Slow run

21 April 2018 § 1 Comment

21 April 2018

Today, I decided to go for a slow run.  I had clinic in the morning, walked to lecture, and then walked home.  There were a few hours before I had to walk to the hospital again.  It was cool outside, and sometimes it is possible for me to remain perfectly clean if I keep cool enough whilst running.  So I decided to run as slowly as necessary to keep clean.  The sun was bright, the sky so blue that it looked like a brilliant flat paper pressed up against the branching trees and telephone lines.  Everything was bright.  The dogwood trees had grown their bracts to a whiteness nearly shocking.  The greenness of the grass hurt my teeth.  My retinae absorbed all of the colour and were saturated.
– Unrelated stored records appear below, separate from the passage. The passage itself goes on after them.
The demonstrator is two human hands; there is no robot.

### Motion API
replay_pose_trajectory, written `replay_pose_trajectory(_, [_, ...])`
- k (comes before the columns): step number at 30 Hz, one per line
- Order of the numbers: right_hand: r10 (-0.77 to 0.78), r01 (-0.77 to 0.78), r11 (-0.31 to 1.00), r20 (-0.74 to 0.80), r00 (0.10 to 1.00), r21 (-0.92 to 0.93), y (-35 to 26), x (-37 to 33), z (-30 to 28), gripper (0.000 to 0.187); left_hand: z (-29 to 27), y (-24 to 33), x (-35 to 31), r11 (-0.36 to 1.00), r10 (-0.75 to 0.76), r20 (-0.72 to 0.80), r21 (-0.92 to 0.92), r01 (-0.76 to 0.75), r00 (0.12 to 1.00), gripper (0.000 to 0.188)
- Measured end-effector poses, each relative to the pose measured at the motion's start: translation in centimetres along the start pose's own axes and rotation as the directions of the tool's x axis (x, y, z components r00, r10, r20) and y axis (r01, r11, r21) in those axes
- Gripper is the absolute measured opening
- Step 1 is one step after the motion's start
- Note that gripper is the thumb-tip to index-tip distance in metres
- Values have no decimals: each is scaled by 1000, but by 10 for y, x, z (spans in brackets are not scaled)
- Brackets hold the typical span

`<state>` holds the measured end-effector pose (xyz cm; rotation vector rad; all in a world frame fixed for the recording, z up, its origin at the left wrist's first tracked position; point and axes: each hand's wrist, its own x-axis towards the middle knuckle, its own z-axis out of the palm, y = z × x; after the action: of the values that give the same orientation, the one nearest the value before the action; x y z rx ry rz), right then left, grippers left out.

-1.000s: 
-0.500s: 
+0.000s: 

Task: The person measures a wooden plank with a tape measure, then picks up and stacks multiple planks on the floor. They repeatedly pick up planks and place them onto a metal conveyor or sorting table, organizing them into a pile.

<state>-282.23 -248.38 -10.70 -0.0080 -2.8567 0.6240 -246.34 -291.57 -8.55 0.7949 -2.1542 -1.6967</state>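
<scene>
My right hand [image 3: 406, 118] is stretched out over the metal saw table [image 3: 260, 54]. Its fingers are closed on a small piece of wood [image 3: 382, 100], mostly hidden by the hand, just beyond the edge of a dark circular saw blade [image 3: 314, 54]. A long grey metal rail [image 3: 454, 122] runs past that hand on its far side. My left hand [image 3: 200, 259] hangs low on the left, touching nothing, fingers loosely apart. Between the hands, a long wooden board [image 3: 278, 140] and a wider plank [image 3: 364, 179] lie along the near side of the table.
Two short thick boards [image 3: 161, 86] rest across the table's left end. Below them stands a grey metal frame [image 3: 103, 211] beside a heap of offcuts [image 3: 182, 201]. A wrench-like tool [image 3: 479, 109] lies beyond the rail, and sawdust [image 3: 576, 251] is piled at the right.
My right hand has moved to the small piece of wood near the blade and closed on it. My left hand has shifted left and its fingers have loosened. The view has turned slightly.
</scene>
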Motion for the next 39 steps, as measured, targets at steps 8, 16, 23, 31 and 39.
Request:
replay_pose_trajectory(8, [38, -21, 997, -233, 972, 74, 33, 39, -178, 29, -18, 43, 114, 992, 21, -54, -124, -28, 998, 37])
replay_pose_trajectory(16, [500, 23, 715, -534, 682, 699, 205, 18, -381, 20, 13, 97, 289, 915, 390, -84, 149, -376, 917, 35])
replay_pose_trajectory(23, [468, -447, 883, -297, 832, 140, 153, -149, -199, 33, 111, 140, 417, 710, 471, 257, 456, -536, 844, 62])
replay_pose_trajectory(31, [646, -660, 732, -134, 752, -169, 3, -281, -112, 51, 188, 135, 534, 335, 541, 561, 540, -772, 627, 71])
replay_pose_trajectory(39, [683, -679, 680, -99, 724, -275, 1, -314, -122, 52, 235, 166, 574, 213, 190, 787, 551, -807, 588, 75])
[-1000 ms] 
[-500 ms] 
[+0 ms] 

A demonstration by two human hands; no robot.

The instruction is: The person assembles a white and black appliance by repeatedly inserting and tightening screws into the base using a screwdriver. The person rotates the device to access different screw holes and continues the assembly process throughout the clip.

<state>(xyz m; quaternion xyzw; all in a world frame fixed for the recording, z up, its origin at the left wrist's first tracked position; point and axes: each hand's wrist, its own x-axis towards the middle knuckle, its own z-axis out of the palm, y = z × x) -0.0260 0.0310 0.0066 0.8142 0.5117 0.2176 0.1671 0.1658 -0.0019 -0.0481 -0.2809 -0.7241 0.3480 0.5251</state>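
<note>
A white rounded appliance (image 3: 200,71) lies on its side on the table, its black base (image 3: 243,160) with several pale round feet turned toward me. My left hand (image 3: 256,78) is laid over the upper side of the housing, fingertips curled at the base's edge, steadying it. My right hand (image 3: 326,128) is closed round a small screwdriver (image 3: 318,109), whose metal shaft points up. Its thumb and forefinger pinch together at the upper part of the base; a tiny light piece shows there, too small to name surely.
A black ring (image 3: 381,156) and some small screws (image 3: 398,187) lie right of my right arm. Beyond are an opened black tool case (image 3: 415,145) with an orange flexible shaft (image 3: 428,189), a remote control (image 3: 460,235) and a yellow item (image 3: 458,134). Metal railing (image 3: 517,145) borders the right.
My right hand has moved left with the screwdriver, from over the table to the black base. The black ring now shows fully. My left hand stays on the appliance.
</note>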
I always run in short shorts, with my shirt tucked in, my hair tidy, and my shoes fastened with minimal elastic bands.  Today, I untucked my shirt, let the wind I created with my body billow it a bit and rush around my skin.  I slid the elastic from my hair and let it swish on my shoulders every step.  I ran slowly, lightly—airily thoughtful, I floated through the park, under the trees, up and down hills, past flower bushes of brilliance, on sidewalks and on grass, past the church, by dogs and their walkers, and past children playing in their front gardens.  Each step, I was between strides, drifting forward in the slowing of time as though by a puff of wind.  The sea of my mind calmed as I focused without effort on the detail before, behind, above, below.

A deep breath, a direction of thought and energy away from oneself and to all that is around and about, an acceptance of each colour, scent, sound, and shape—these are required to live in one single moment.